Another generally-known powered roller conveyor incorporates a drive chain that is topped by a drive pad that contacts the undersurface of the live rollers. This chain-driven pad is relatively narrow in horizontal cross section as installed down a longitudinal axis of the conveyor. Being narrow, the chain-driven pad can be horizontally turned at each end of a section of conveyor. This horizontal return loop enables curving the section of conveyor to the right or left as required rather than having to be essentially straight. Although providing design flexibility, the drive chain can create more noise than a belt implementation.

<CIT> discloses a conveyor section according to the preamble of claim <NUM>. Said document discloses a mechanical handling system having a conveyer consisting of a horizontal parallel array of rollers located over a drive belt that is essentially vertical and powered by a drive unit. The drive unit has two rollers whose axis of rotation are essentially upright and located either side of the belt. The rollers are transposed with respect to each other. The drive unit presses the drive belt against the transport roller.

<CIT> discloses an article conveyor having live rollers driven by a polymeric driven pad which has a wear indicator element co-extruded with the driven pad. The wear indicator element is visually distinct from the driven pad and has converging sides in the driven pad so that wear on the pad is indicated by the amount of the wear indicator element visible to an observer.

The accompanying drawings illustrate exemplary embodiments of the invention, and together with the general description given above and the detailed description given below, serve to explain the features of the invention, which is defined in claim <NUM>.

Embodiments of the invention become apparent from the dependent claims. A conveyor section for transportation or accumulation of articles such as cartons and totes includes a pair of spaced, opposing side rails, vertical frame members attached transversely between the pair of opposing side rails, and live rollers transversely attached for rotation between the opposing side. An upstream end idler and a downstream end idler both having a vertical axis of rotation are attached at respective upstream and downstream ends of the conveyor section. A drive belt is vertically elongate and supported for horizontal looping between the upstream and downstream end idlers. The drive belt supported and guided by the vertical frame members such that a drive loop side and a return loop side are horizontally positioned under the live rollers. The drive loop side of the drive belt is at selectively engageable to an undersurface of the live rollers. A drive motor is operatively coupled to drive the drive belt.

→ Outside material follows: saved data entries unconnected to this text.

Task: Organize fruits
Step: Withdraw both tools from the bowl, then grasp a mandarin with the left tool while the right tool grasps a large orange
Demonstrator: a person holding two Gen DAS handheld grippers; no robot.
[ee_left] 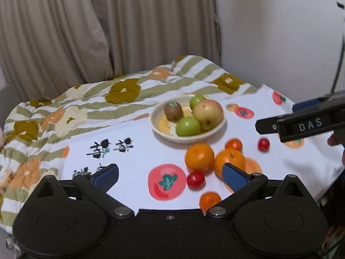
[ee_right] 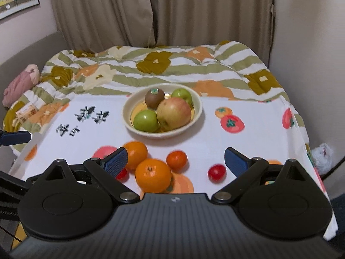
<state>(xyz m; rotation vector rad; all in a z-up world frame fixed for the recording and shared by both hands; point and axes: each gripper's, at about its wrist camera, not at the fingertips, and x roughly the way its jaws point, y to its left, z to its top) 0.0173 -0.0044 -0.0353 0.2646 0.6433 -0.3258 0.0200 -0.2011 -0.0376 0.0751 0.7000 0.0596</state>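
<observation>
A cream bowl [ee_left: 166, 135] [ee_right: 129, 127] on the white printed cloth holds a kiwi [ee_right: 154, 98], a large apple [ee_right: 174, 113] and two green apples [ee_right: 145, 120]. In front of it lie two oranges [ee_left: 199, 157] [ee_right: 153, 175], small tangerines [ee_right: 176, 159] [ee_left: 209, 200] and red cherry tomatoes [ee_right: 216, 172] [ee_left: 195, 179]. My left gripper [ee_left: 170, 176] is open and empty above the cloth, near the oranges. My right gripper [ee_right: 175, 161] is open and empty above the loose fruit; its body [ee_left: 301, 125] shows at the right of the left wrist view.
A striped floral quilt [ee_right: 151, 69] covers the bed behind the cloth. Beige curtains [ee_right: 151, 10] hang at the back. A pink stuffed toy [ee_right: 19, 82] lies at the far left. A white plastic bag [ee_right: 322, 157] sits past the cloth's right edge.
</observation>
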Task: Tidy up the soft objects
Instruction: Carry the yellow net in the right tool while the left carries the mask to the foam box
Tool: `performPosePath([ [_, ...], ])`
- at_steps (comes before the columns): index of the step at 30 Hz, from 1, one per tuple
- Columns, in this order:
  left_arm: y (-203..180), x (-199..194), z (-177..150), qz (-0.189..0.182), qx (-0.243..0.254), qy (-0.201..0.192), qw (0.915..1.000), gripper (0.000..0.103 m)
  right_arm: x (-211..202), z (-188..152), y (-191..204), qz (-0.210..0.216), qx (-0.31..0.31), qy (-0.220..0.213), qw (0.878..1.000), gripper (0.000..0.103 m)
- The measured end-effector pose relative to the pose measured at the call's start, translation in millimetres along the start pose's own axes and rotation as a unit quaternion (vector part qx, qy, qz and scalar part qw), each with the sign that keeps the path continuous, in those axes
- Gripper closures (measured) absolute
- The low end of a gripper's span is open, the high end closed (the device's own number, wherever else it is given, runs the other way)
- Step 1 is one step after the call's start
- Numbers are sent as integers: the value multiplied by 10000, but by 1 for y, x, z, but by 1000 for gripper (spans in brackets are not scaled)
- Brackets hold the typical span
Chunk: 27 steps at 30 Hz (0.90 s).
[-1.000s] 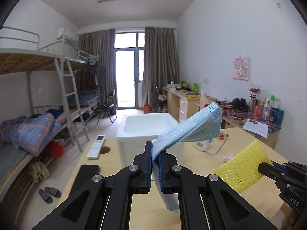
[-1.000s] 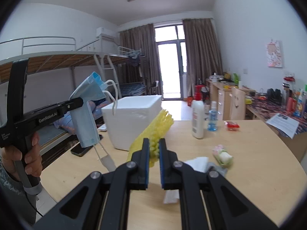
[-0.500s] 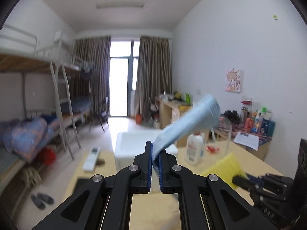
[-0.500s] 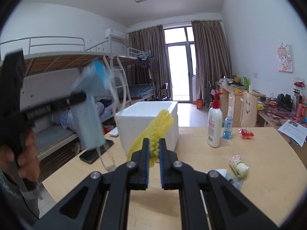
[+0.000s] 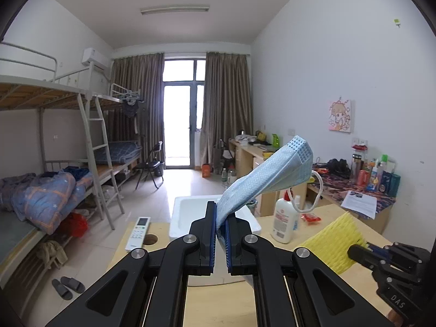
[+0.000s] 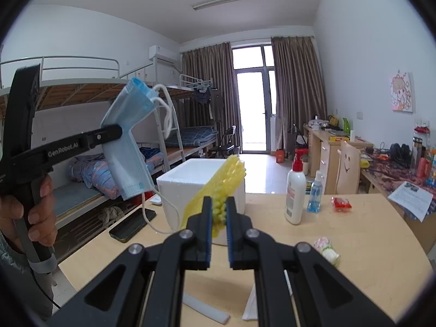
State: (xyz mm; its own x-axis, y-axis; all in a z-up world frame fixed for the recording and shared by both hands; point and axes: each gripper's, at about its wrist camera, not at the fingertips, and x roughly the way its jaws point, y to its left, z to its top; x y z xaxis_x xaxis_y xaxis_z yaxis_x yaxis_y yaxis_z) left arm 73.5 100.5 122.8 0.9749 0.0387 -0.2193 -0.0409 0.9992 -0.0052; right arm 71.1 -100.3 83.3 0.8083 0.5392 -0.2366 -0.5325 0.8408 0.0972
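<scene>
While the blue face mask (image 5: 268, 175) hangs pinched in the left gripper (image 5: 221, 219) above the table (image 6: 362, 223), the right gripper (image 6: 218, 212) clamps a yellow foam net (image 6: 218, 188). Both are held in the air just before the white foam box (image 6: 196, 179) (open-topped); a lotion bottle (image 6: 294, 192) stands beside it.

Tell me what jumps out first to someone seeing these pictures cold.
A blue face mask is pinched in the left claw, held up in the air, its ear loops dangling. The right claw grips a yellow foam net. Behind both stands an open white foam box on the wooden table.
</scene>
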Motion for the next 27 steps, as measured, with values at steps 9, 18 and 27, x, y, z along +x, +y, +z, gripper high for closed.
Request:
performPosePath([
  [9,15,20,4,172,-73,158,9997,97,25,26,11,35,-202,-11,9998,92],
  [18,33,39,11,397,-186,187,9989,97,56,50,24,31,-495,6,9988,92],
  [27,44,57,19,529,-244,208,9981,97,84,59,21,78,-574,58,9983,92],
])
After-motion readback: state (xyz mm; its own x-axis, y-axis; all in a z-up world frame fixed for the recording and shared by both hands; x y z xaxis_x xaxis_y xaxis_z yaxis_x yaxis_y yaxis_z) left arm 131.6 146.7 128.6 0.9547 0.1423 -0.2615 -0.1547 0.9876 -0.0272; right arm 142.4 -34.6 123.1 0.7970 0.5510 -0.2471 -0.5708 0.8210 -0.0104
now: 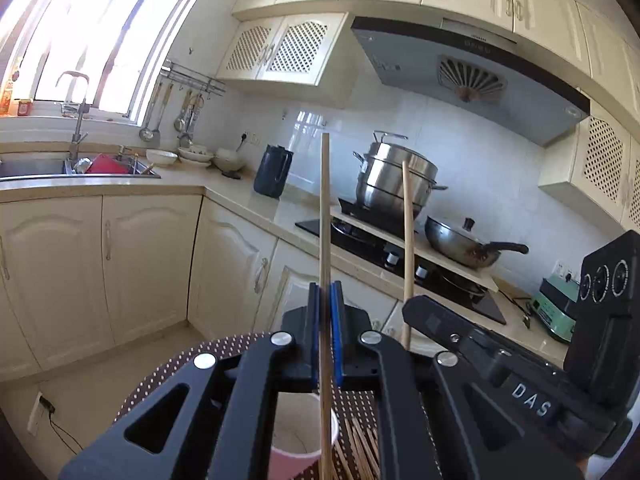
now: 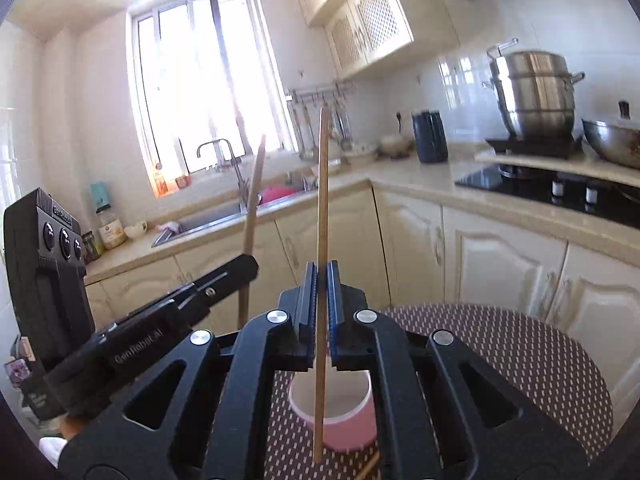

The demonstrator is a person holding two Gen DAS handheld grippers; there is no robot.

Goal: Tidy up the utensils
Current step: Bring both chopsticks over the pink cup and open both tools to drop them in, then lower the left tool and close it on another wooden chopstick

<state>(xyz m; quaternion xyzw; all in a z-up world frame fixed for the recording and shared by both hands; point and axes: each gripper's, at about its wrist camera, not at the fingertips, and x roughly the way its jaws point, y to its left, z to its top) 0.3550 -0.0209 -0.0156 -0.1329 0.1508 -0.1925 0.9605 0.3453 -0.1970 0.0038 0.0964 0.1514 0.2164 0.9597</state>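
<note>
My left gripper (image 1: 326, 296) is shut on a wooden chopstick (image 1: 325, 216) that stands upright, its lower end by the rim of a pink cup (image 1: 298, 446) below. My right gripper (image 2: 322, 280) is shut on a second upright chopstick (image 2: 321, 200), above the same pink cup (image 2: 344, 424), its lower end in front of the cup. Each view shows the other gripper and its chopstick to the side: the right one (image 1: 408, 240) in the left wrist view, the left one (image 2: 252, 216) in the right wrist view. Loose chopsticks (image 1: 360, 452) lie on the dotted mat (image 2: 520, 360) beside the cup.
The cup stands on a round table with a brown dotted mat. Beyond are cream kitchen cabinets (image 1: 152, 264), a sink (image 1: 48, 168), a black kettle (image 1: 274, 176), a steel steamer pot (image 1: 394, 180) and a wok (image 1: 464, 240) on the stove.
</note>
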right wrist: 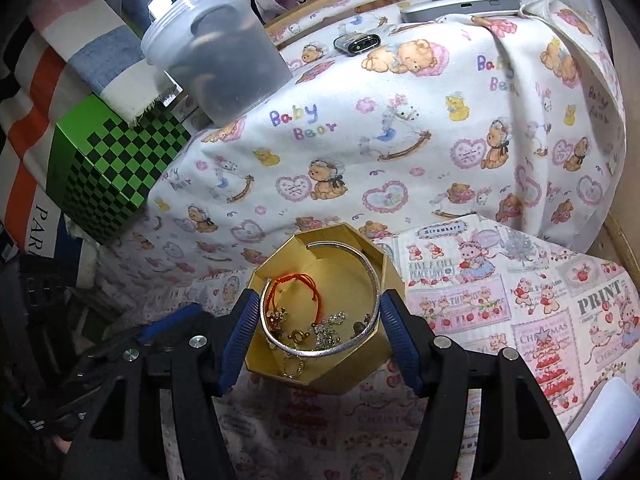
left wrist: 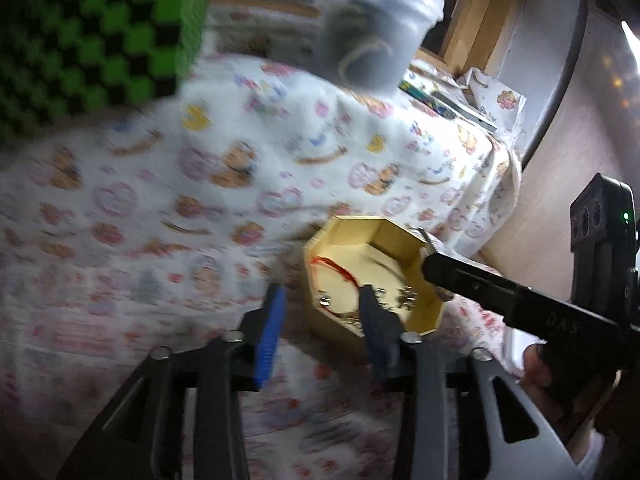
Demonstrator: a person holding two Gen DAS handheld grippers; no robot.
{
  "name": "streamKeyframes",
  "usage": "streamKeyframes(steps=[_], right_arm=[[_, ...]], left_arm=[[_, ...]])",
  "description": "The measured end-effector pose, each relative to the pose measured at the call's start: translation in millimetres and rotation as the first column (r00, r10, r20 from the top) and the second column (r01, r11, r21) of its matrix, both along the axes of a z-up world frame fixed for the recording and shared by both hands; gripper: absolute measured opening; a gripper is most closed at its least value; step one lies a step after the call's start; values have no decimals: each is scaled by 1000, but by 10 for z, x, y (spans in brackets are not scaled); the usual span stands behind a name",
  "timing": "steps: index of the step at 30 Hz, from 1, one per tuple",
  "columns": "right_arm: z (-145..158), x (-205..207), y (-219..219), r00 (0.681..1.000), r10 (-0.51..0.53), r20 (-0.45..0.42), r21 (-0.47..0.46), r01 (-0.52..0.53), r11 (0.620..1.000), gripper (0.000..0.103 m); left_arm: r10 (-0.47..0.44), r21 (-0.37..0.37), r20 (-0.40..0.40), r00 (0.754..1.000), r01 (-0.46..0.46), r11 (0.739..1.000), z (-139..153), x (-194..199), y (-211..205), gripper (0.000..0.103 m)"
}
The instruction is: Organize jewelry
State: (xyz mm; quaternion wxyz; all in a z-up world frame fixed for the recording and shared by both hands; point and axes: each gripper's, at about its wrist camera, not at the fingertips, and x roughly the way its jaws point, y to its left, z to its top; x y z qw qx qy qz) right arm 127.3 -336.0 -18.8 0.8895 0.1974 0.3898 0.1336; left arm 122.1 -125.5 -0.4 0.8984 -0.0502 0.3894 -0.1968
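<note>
A gold octagonal box (right wrist: pixel 362 376) sits on the patterned cloth. Inside lie a silver bangle (right wrist: pixel 320 350), a red cord bracelet (right wrist: pixel 296 280) and several small gold and silver pieces (right wrist: pixel 328 330). My right gripper (right wrist: pixel 316 332) is open, its blue pads on either side of the box and bangle, holding nothing. The box also shows in the blurred left wrist view (left wrist: pixel 428 312). My left gripper (left wrist: pixel 320 320) is open and empty just left of the box. The right gripper's black body (left wrist: pixel 500 296) reaches over the box's right rim.
A clear plastic tub (right wrist: pixel 224 64) with dark contents stands at the back left, next to a green-and-black checkered box (right wrist: pixel 116 172). A small silver USB device (right wrist: pixel 356 44) and a grey flat device (right wrist: pixel 460 8) lie at the back. The wooden table edge (right wrist: pixel 624 256) runs at right.
</note>
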Motion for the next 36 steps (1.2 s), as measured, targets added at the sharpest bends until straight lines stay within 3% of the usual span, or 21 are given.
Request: streamKeyframes(steps=[1, 7, 10, 13, 17, 22, 24, 27, 33, 36], right_arm=[[7, -3, 9, 1000, 4, 6, -5, -4, 1000, 66], [80, -51, 55, 999, 8, 36, -45, -7, 999, 71], [205, -147, 141, 996, 15, 93, -104, -5, 995, 76], [334, -274, 251, 986, 25, 167, -169, 3, 986, 84], [465, -428, 414, 973, 25, 231, -231, 30, 973, 85], [650, -654, 564, 946, 30, 322, -251, 55, 966, 92], [713, -741, 601, 932, 31, 362, -260, 69, 963, 93], [786, -866, 634, 908, 26, 419, -255, 90, 963, 103], [793, -1011, 764, 868, 21, 495, -283, 139, 949, 103], [675, -975, 835, 879, -11, 476, -298, 173, 939, 103]], left_arm=[[13, 14, 18, 1000, -13, 1000, 33, -31, 47, 51], [86, 93, 118, 989, -97, 991, 176, -241, 316, 61], [112, 114, 171, 979, -133, 985, 268, -385, 443, 66], [148, 130, 229, 962, -181, 975, 386, -534, 574, 81], [175, 160, 317, 932, -235, 959, 502, -731, 693, 86], [192, 141, 404, 894, -268, 953, 584, -960, 798, 97], [211, 142, 457, 864, -305, 942, 604, -1061, 830, 101], [220, 128, 517, 827, -329, 936, 618, -1181, 911, 102], [229, 90, 558, 798, -332, 939, 536, -1277, 1085, 102], [255, 50, 576, 777, -345, 937, 458, -1322, 1153, 102]])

The various embodiments and arrangements will be described in detail with reference to the accompanying drawings.

<FIG> illustrates a powered roller conveyor <NUM> that is driven by a longitudinally positioned drive belt <NUM>. A bed <NUM> of transversely positioned live rollers <NUM> are axially attached to opposing side rails <NUM> of a conveyor section <NUM> to serve as a support surface for conveyed articles <NUM> such as totes or cartons. In one or more embodiments, the conveyor section <NUM> includes an infeed idler section <NUM>, a center drive section <NUM>, an intermediate section <NUM>, and a discharge idler section <NUM>. Articles <NUM> enter the infeed idler section <NUM> that has an end idler for supporting a proximal end of a horizontal loop of the drive belt <NUM>. The center drive section <NUM> includes a motor, drive pulley and belt tensioner <NUM> assembly. The intermediate section <NUM> can be the most common conveyor section with multiple intermediate sections <NUM> supported by the center drive section <NUM>. The articles <NUM> leave the conveyor section <NUM> at the discharge idler section <NUM>, which includes an end idler to support a distal loop of the drive belt <NUM>. A photo-eye guide rail <NUM> attached above each side rail <NUM> can provide information as to positions of the conveyed articles <NUM> such as for controlling zero- pressure accumulation before a merge into a sortation system. A wear indicator layer <NUM> of an enlarged head portion <NUM> or bulb contacts an underside of the live rollers <NUM>. The wear indicator layer <NUM> has a different color than the rest of the drive belt <NUM> so that excessive wear can be detected prior to any exceedance of service life.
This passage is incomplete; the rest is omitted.